#### [Directions for this task]
Without including any pictures, write out all the entries exactly.

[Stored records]

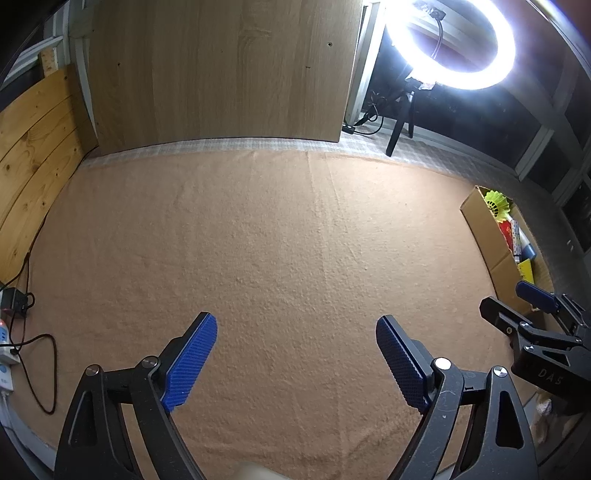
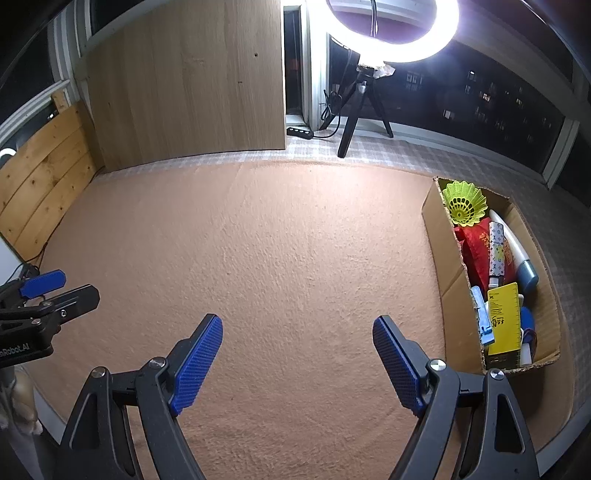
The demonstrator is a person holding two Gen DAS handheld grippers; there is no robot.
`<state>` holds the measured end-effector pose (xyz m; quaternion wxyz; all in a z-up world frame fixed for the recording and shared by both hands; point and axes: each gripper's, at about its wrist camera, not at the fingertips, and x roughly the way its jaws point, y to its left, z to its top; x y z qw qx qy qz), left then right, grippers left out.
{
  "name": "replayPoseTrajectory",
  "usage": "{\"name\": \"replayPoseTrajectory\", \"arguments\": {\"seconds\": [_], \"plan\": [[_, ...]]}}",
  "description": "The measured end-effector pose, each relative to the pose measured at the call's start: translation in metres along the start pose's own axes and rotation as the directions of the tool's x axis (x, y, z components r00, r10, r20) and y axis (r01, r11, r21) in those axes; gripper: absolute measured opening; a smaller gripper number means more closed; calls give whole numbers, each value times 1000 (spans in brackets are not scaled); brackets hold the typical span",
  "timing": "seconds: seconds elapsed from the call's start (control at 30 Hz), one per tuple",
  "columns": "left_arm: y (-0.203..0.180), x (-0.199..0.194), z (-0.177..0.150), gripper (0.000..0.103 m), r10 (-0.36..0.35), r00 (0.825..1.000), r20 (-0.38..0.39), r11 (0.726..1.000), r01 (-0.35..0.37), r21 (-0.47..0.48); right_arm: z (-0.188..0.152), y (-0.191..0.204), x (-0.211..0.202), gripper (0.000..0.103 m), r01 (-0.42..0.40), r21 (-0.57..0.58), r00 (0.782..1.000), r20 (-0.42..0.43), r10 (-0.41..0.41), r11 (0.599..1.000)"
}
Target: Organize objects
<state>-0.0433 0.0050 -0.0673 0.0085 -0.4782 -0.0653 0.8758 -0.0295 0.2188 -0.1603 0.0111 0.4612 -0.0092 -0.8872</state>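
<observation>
A cardboard box stands at the right edge of the peach cloth. Inside it lie a yellow-green shuttlecock, a red pouch, a patterned stick, a white and blue tube, a yellow ruler card and a light blue clip. My right gripper hovers open over bare cloth, left of the box, nothing between its blue pads. My left gripper is open too, over bare cloth. The box shows at the right in the left wrist view.
A wooden panel stands upright at the back, pine boards at the left. A ring light on a tripod shines behind the cloth. A power strip and cables lie at the left edge.
</observation>
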Motion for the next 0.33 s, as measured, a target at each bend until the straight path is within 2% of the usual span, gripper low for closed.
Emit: {"name": "replayPoseTrajectory", "arguments": {"seconds": [0.33], "plan": [[1,19,-6,90,-8,1000,-17,1000,8,19,-3,-2,17,80,3,7,999,-41,-3,1000]]}}
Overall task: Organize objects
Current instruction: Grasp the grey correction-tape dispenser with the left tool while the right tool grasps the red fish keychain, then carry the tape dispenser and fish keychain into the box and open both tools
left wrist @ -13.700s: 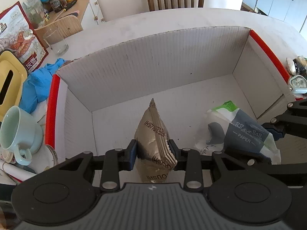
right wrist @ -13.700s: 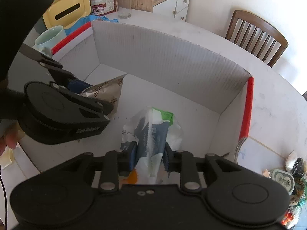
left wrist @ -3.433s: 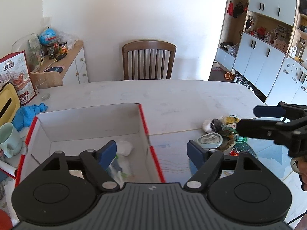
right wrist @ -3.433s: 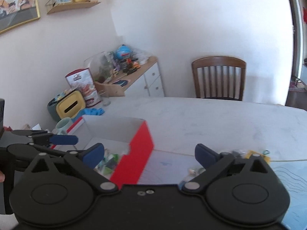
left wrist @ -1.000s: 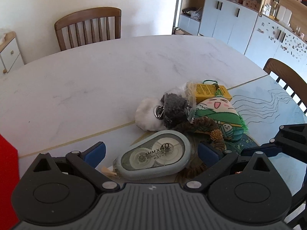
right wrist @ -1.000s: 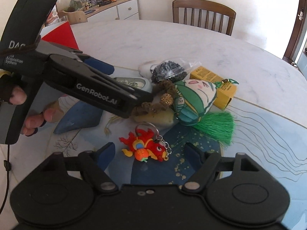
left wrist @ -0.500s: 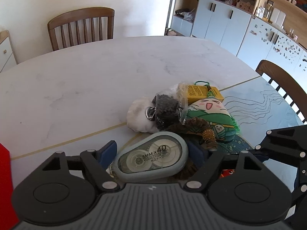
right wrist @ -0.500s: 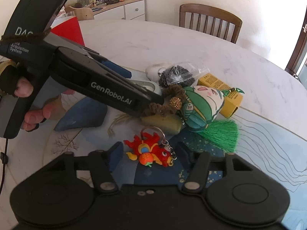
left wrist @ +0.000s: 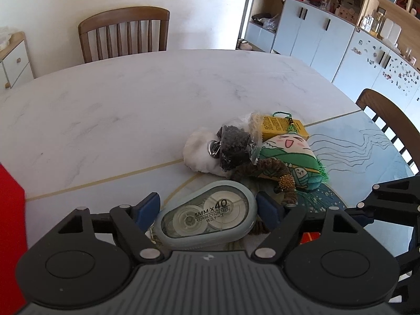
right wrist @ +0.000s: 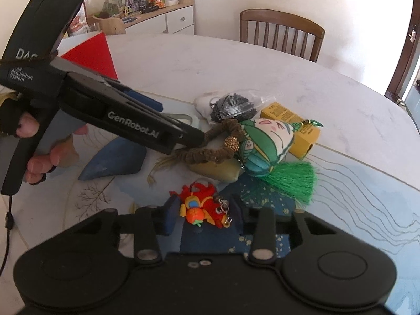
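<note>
In your left wrist view the grey-green teardrop correction tape dispenser [left wrist: 207,216] lies crosswise, pinched between your left gripper [left wrist: 208,208] pads, while your right wrist view shows the red plush keychain [right wrist: 203,207] between your closing right gripper [right wrist: 203,214].

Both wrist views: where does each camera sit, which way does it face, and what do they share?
Left wrist: on the left gripper, looking down along its jaws at the correction tape pinched between them; the right gripper's tip shows at right.
Right wrist: on the right gripper, looking down at the red keychain between its closing jaws; the left gripper and hand show at left.
Shared: the green doll, yellow box, marble table.
</note>
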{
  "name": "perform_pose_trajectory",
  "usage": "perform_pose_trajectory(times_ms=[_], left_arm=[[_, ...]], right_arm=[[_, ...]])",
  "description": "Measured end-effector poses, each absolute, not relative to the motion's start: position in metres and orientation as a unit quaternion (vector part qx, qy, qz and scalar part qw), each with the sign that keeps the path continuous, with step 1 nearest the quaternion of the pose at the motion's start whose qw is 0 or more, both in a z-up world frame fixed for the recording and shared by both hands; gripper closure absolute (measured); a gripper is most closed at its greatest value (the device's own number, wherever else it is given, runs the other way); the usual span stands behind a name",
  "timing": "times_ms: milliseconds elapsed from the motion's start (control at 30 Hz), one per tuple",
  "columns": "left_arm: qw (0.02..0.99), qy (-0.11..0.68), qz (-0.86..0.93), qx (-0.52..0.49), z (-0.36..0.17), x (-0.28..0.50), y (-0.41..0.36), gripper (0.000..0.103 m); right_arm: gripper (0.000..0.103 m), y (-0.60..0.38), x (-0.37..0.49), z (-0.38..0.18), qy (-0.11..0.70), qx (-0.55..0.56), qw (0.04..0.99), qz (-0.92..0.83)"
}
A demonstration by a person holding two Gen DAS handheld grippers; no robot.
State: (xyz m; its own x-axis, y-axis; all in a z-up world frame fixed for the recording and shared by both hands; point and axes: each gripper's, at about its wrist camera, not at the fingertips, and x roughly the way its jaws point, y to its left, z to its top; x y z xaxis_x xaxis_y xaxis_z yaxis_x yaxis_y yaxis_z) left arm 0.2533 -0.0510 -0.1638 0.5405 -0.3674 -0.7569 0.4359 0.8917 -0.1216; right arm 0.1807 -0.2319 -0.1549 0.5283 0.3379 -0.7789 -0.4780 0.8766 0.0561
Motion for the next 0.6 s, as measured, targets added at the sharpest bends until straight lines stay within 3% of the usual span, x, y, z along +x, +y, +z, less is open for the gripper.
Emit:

#### [Exercise answer]
The demonstrator is a person holding two Gen DAS handheld grippers; there is no robot.
`<state>` holds the measured end-effector pose (xyz m; quaternion wxyz; all in a z-up world frame fixed for the recording and shared by both hands; point and axes: each gripper's, at about its wrist camera, not at the fingertips, and x roughly the way its jaws point, y to its left, z to its top; x y z qw qx qy qz), left then right, grippers left out.
{
  "name": "replayPoseTrajectory",
  "usage": "{\"name\": \"replayPoseTrajectory\", \"arguments\": {\"seconds\": [_], \"plan\": [[_, ...]]}}",
  "description": "The measured end-effector pose, each relative to the pose measured at the call's start: translation in metres along the start pose's own axes and rotation as the directions of the tool's x axis (x, y, z components r00, r10, r20) and y axis (r01, r11, r21) in those axes; gripper: absolute measured opening; a smaller gripper number means more closed; calls give whole numbers, each value times 1000 (spans in brackets are not scaled); brackets hold the typical span",
  "timing": "seconds: seconds elapsed from the call's start (control at 30 Hz), one per tuple",
  "columns": "left_arm: y (-0.203..0.180), x (-0.199..0.194), z (-0.177..0.150), gripper (0.000..0.103 m), r10 (-0.36..0.35), r00 (0.825..1.000), r20 (-0.38..0.39), r11 (0.726..1.000), r01 (-0.35..0.37), r21 (-0.47..0.48); right_arm: z (-0.188..0.152), y (-0.191..0.204), x (-0.211..0.202), gripper (0.000..0.103 m), r01 (-0.42..0.40), r21 (-0.57..0.58), r00 (0.782..1.000), r20 (-0.42..0.43), r10 (-0.41..0.41), r11 (0.599..1.000)"
}
Target: Organize objects
<state>-0.0433 0.0050 -0.0673 0.0085 -0.4782 -0.0653 0.8758 -0.0295 0.2188 -0.1603 0.0111 0.4612 -0.0092 -0.8872</state>
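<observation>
A cardboard box stands at the right edge of the peach cloth. Inside it lie a yellow-green shuttlecock, a red pouch, a patterned stick, a white and blue tube, a yellow ruler card and a light blue clip. My right gripper hovers open over bare cloth, left of the box, nothing between its blue pads. My left gripper is open too, over bare cloth. The box shows at the right in the left wrist view.
A wooden panel stands upright at the back, pine boards at the left. A ring light on a tripod shines behind the cloth. A power strip and cables lie at the left edge.
</observation>
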Motion for the next 0.33 s, as measured, a target at each bend until the straight path is within 2% of the usual span, gripper low for closed.
Emit: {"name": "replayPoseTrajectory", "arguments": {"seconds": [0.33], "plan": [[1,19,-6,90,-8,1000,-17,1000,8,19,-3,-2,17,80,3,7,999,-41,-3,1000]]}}
Overall task: Organize objects
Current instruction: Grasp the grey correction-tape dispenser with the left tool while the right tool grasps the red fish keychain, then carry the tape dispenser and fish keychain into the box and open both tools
left wrist @ -13.700s: 
right wrist @ -13.700s: 
left wrist @ -3.433s: 
right wrist @ -3.433s: 
left wrist @ -1.000s: 
right wrist @ -1.000s: 
left wrist @ -0.500s: 
right wrist @ -0.500s: 
left wrist @ +0.000s: 
right wrist @ +0.000s: 
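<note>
In your left wrist view the grey-green teardrop correction tape dispenser [left wrist: 207,216] lies crosswise, pinched between your left gripper [left wrist: 208,208] pads, while your right wrist view shows the red plush keychain [right wrist: 203,207] between your closing right gripper [right wrist: 203,214].

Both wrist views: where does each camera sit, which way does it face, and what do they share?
Left wrist: on the left gripper, looking down along its jaws at the correction tape pinched between them; the right gripper's tip shows at right.
Right wrist: on the right gripper, looking down at the red keychain between its closing jaws; the left gripper and hand show at left.
Shared: the green doll, yellow box, marble table.
</note>
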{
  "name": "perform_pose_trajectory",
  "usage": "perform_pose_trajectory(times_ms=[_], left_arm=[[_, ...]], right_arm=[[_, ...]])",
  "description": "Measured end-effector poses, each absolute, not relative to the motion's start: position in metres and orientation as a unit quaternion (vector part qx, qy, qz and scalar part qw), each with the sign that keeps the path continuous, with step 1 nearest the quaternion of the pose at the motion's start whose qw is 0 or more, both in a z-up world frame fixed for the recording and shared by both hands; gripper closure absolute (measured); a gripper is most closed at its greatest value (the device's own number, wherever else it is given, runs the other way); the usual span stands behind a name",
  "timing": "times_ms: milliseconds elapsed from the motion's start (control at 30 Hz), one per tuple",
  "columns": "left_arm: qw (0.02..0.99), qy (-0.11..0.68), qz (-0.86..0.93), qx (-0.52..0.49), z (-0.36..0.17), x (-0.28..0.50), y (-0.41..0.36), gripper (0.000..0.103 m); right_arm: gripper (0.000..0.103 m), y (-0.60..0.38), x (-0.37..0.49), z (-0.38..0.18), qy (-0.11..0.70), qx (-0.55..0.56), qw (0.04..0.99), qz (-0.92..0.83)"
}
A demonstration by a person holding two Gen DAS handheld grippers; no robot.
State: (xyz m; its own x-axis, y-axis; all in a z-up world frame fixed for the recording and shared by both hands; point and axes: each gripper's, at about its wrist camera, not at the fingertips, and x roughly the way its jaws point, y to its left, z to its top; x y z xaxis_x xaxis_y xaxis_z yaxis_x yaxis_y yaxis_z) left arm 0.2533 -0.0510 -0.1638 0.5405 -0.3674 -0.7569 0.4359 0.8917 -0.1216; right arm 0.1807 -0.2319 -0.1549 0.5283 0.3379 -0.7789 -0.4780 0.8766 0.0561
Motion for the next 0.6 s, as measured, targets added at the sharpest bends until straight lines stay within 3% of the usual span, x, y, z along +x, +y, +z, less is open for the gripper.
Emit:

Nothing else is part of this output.